* [Task goal] Exactly the lines starting at the line containing "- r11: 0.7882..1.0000" and ending at the line containing "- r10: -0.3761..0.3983" are to be written out from the listing below, both included.

* [Data excerpt]
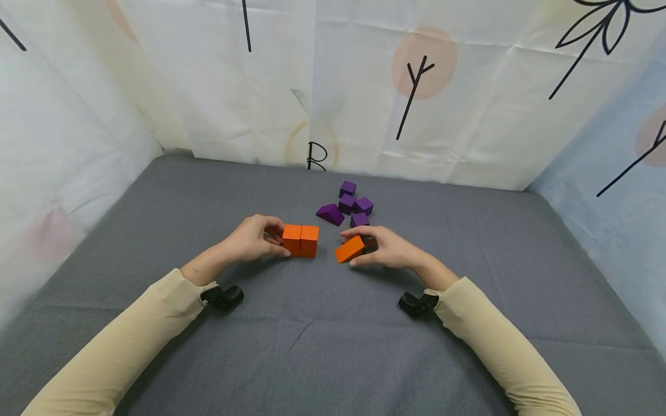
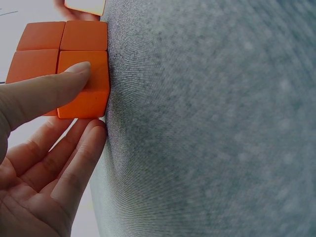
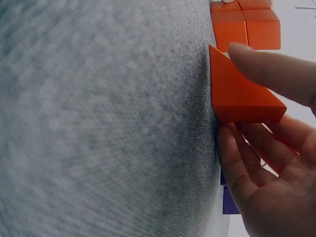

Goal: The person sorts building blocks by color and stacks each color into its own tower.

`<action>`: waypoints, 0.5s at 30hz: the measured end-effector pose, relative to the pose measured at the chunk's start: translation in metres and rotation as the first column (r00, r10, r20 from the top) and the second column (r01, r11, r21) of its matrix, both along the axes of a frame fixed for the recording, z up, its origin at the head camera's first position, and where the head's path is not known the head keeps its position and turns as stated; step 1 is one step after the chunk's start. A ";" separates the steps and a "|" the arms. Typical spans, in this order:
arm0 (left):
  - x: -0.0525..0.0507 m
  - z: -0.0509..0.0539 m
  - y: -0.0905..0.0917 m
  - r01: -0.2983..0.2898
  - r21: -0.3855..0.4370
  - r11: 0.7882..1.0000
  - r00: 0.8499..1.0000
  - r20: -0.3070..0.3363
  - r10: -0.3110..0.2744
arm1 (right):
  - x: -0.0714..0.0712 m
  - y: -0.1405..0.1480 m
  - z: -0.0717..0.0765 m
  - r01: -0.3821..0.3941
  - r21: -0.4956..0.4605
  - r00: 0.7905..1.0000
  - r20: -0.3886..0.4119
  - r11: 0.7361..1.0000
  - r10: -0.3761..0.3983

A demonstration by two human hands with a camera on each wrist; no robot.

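Orange cubes (image 1: 309, 241) stand together, two wide and two high in the left wrist view. My left hand (image 1: 253, 238) is at their left side, its thumb (image 2: 74, 81) laid on the near face of a lower orange cube (image 2: 83, 103) and its fingers behind the left side. To the right, my right hand (image 1: 385, 247) holds an orange triangular block (image 1: 350, 249) between thumb and fingers. A triangular face of this wedge (image 3: 237, 91) shows in the right wrist view, low at the cloth. A gap separates the wedge from the cubes in the head view.
Behind the hands lie several purple cubes (image 1: 347, 203) and a purple sloped-end block (image 1: 330, 214). Grey cloth (image 1: 312, 346) covers the table. Patterned white sheets (image 1: 354, 104) hang at the back and sides. A black wrist camera (image 1: 222, 297) sits on each wrist.
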State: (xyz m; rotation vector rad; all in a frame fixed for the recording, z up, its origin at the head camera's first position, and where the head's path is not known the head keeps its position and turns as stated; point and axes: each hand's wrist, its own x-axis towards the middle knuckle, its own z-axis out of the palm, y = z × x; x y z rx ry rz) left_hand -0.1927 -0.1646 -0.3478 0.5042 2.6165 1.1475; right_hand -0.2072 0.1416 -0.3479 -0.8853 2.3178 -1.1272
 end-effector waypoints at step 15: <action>0.000 0.000 -0.001 0.004 0.000 1.000 1.000 -0.005 -0.004 | 0.000 -0.002 -0.001 0.111 0.078 0.992 -0.061 0.991 -0.106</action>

* [Response to this exercise]
  - r11: 0.7882..1.0000
  - r00: 0.8499..1.0000
  - r20: -0.3070..0.3363
  - r10: -0.3110..0.2744
arm1 (right):
  - x: -0.0714..0.0712 m
  - y: -0.1405..0.1480 m
  - z: -0.0717..0.0765 m
  - r01: -0.3821..0.3941
  - r21: -0.4956..0.4605
  - r00: 0.7905..1.0000
  - r20: -0.3886..0.4119
  - r11: 0.7361..1.0000
  - r10: -0.3761..0.3983

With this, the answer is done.